* Private market portfolio share to hit 30% from 20%
* Equates to around A$16-$20 bln in fresh investment
* Up to two-thirds of the spend will be overseas
By Simon Jessop
LONDON, June 19 (Reuters) - Australia’s largest pension scheme, AustralianSuper, plans to increase the portion of its portfolio invested in unlisted assets to around 30% from 20% over the next three years, its investment chief told Reuters.
With investments of A$160 billion ($110 billion) - a fifth of which is in infrastructure, real estate and private debt - it expects total assets to nearly double in the next five years as Australians are forced to save more under the country’s compulsory retirement scheme.

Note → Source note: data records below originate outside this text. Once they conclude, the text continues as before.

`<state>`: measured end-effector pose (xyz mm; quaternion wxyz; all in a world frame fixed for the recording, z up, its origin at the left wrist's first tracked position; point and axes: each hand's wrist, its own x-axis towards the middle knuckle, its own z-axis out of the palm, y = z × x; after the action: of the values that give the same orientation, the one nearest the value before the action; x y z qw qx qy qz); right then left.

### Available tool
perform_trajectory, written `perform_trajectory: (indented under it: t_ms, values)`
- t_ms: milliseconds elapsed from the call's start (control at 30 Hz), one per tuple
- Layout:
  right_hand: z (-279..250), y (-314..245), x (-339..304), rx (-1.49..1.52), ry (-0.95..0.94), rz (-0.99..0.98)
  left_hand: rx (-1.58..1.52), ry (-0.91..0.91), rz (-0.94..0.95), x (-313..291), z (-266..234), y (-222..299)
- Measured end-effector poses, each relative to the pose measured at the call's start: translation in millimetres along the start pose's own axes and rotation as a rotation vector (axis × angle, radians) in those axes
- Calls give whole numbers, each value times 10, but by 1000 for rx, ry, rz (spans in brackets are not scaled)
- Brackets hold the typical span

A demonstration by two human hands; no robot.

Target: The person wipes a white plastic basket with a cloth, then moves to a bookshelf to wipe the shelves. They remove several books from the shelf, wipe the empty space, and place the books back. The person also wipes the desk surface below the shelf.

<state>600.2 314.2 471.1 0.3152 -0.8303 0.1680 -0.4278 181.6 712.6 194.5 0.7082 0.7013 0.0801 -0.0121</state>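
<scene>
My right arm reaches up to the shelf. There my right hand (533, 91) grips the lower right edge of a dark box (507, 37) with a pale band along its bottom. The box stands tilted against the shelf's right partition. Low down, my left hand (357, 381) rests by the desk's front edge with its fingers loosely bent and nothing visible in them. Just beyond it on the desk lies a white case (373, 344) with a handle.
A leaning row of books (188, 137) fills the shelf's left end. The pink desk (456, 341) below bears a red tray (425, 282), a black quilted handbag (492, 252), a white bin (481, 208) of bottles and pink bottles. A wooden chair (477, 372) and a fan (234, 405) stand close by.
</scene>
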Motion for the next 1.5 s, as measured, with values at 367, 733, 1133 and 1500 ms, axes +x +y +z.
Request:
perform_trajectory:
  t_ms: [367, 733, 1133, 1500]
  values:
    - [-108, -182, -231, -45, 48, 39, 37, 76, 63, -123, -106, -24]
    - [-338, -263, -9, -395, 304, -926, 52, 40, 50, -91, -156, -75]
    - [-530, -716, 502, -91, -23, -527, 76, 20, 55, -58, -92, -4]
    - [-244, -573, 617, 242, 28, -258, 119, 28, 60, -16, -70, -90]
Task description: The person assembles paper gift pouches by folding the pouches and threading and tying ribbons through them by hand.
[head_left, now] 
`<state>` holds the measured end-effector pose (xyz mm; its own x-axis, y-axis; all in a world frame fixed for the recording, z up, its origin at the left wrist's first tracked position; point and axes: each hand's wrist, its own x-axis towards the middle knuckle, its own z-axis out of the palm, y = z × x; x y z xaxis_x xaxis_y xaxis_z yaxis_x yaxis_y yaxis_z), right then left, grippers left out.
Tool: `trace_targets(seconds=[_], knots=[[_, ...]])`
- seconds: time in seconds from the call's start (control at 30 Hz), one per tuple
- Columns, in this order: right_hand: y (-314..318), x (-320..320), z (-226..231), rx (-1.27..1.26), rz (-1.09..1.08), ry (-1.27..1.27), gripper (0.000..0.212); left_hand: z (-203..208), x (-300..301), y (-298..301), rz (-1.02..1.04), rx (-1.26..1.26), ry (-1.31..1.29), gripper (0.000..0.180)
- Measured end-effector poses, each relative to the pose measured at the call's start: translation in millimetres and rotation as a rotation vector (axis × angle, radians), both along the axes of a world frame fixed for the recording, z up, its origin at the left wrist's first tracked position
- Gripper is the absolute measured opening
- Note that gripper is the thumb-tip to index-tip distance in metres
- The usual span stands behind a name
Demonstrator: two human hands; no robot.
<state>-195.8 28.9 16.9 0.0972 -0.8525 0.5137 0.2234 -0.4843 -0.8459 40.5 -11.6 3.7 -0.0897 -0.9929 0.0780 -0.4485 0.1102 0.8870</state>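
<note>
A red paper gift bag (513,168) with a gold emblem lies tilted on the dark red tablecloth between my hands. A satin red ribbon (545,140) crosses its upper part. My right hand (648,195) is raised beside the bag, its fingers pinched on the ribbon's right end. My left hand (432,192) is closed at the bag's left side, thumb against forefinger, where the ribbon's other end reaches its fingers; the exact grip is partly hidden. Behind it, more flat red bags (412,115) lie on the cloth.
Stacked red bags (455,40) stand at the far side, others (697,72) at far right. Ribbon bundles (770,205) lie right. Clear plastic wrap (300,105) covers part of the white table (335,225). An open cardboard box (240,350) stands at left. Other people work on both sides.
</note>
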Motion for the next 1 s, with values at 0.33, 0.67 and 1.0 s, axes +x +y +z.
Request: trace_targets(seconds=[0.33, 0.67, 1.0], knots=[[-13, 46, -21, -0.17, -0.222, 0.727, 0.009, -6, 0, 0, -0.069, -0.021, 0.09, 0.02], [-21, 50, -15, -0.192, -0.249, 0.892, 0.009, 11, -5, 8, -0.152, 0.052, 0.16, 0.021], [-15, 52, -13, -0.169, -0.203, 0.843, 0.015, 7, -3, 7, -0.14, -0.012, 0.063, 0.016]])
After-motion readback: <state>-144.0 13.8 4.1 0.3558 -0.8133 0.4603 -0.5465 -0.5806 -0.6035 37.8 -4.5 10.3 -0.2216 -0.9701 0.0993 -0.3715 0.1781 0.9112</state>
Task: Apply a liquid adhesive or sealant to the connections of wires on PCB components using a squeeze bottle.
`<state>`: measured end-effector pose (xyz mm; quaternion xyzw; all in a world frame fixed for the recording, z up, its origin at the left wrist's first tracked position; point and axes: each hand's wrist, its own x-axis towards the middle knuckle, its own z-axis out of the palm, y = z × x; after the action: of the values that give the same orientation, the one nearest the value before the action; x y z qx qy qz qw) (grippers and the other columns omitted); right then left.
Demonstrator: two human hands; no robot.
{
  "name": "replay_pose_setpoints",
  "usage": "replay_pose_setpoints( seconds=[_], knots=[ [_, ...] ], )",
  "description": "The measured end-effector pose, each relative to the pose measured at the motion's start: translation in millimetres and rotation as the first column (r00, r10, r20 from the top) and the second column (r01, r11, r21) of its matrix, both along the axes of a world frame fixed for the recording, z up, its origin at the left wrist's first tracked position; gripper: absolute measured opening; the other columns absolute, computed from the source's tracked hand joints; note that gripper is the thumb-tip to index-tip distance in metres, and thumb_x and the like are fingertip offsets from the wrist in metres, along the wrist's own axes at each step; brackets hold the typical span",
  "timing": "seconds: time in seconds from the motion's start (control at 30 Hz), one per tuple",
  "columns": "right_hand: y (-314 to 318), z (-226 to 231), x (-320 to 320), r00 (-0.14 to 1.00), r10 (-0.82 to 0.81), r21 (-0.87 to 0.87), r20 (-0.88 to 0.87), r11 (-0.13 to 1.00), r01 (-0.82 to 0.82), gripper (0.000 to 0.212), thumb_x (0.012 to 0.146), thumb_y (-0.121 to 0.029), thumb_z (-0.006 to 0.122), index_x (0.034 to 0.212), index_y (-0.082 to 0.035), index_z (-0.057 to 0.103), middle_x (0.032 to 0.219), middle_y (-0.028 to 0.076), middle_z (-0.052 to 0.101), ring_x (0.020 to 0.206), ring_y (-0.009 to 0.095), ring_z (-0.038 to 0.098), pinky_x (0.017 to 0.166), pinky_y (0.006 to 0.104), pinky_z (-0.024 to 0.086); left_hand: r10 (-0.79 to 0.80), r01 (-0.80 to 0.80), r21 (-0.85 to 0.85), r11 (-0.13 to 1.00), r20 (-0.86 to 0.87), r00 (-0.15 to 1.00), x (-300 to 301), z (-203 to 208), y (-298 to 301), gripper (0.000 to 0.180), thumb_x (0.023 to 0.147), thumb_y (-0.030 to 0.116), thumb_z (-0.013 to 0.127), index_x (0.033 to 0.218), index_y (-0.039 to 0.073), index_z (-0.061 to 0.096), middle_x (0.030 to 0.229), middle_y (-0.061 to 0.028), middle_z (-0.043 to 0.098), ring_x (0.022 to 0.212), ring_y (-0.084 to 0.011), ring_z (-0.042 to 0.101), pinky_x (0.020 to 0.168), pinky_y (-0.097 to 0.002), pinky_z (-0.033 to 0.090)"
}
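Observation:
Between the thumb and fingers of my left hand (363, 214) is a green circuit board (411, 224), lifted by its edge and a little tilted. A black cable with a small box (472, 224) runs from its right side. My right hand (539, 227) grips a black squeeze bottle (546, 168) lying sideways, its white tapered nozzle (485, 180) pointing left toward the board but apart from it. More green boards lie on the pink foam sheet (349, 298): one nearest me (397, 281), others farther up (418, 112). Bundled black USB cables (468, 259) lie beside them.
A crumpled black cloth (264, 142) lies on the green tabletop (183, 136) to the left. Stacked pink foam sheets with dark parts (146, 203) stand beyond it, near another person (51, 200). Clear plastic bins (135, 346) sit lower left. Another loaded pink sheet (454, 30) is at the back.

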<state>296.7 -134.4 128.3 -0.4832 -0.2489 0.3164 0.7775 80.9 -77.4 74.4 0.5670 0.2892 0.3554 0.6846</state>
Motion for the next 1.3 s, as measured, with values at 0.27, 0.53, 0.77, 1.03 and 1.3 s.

That influx of new cash is underpinning a major expansion overseas, including in the United States and Europe, where it plans to hire aggressively in London.
Overseas markets are also likely to grab the bulk of the increased investment in private assets, Chief Investment Officer and deputy Chief Executive Mark Delaney said, tapping around half to two-thirds of the likely A$16-$20 billion in new money.
Despite confidence that more private capital will be needed to fund the world’s critical infrastructure, rising regulatory risk and strong competition from rival institutional investors could yet impact the near-term flow of deals.
“It will really depend on the supply [of deals], but our underlying assumption is a significant proportion of those will have to be international deals,” he said at the fund’s offices in London’s Kings Cross district, which it helped redevelop.
AustralianSuper is currently getting around 10% of its assets in new cash every year from savers and, when added to market growth of 7-8% “you can see you clock up 20% growth per annum pretty easily”.
While the scheme preferred to invest in infrastructure over real estate going forward, Delaney said the British market had slowed considerably over the last couple of years, with very few assets coming to market.
“Our preference is for infrastructure over property, subject to the regulatory risk around infrastructure... In the UK, the two critical issues are Brexit and potential re-regulation of infrastructure assets.”
Britain’s opposition Labour Party has pledged to re-nationalise a range of industries, including the electricity grid, water supply, the rail and mail systems, hitting values and spooking investors.
AustralianSuper has around A$11.4 billion invested in Europe and A$7.5 billion in Britain, with the latter split 50-50 between listed and unlisted investments.
Its biggest UK investment is in Kings Cross, in which it has a two-thirds stake, said Delaney, although he declined to give a precise value for the investment.
Other unlisted investments include the main shopping centre in London satellite town Milton Keynes and a chunk of Manchester Airport, through infrastructure fund investor IFM.
It also owns equity stakes in companies including London-listed drinks maker Diageo, where it’s a top-60 investor, and consumer goods company Reckitt Benckiser, where it’s a top-100 investor.
While the scheme had a preference for more direct infrastructure investments, it was open to investing in funds and could link up with new fund partners.